▶ Problem statement:
For the records below, print the lines from the line with "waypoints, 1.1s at" through the line with "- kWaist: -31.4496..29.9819" exactly as written; include both end lines and exclude the rest.

[Opening Dataset content section]

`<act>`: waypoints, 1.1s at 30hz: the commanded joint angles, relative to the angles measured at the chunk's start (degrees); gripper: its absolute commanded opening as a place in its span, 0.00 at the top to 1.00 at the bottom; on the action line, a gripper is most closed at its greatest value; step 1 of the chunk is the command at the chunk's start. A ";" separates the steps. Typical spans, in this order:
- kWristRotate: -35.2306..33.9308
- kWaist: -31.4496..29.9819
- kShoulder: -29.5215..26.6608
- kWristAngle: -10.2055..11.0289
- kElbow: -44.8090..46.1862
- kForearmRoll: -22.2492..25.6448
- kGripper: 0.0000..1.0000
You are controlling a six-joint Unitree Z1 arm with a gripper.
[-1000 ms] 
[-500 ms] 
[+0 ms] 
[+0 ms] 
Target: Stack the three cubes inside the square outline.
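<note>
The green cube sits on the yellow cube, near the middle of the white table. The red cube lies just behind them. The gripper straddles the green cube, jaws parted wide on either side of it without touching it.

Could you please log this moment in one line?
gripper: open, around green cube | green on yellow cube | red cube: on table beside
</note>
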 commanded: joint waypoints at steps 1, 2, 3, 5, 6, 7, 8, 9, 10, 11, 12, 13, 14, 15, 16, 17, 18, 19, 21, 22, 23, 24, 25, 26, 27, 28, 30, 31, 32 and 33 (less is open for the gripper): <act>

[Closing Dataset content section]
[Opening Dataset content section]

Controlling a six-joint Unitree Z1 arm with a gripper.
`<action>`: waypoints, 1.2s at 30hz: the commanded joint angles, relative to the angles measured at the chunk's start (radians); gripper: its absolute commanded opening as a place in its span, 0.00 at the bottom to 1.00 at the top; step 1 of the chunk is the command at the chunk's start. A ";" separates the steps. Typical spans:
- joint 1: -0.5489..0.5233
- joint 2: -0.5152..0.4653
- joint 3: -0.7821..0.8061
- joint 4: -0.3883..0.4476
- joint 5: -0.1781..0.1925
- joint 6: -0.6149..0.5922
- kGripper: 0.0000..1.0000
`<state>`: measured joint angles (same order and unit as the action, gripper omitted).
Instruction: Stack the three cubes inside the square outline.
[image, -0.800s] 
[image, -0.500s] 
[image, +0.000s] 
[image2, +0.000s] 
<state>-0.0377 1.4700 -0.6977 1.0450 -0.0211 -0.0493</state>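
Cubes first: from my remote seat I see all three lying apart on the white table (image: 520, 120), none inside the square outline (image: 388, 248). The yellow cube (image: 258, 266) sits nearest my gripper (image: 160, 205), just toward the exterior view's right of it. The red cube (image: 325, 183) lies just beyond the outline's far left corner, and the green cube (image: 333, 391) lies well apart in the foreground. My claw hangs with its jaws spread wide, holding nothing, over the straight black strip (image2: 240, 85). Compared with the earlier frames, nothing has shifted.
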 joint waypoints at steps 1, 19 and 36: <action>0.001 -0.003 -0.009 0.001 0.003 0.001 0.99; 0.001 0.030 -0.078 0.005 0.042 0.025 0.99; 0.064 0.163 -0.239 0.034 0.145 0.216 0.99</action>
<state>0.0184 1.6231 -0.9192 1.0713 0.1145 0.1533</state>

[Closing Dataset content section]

▶ Answer space:
`<act>`: waypoints, 1.1s at 30hz: the commanded joint angles, relative to the angles measured at the chunk's start (degrees); gripper: its absolute commanded opening as a place in its span, 0.00 at the top to 1.00 at the bottom; on the action line, a gripper is most closed at its greatest value; step 1 of the chunk is the command at the chunk's start. A ";" separates the steps. Typical spans, in this order:
- kWristRotate: -35.2306..33.9308
- kWaist: -31.4496..29.9819

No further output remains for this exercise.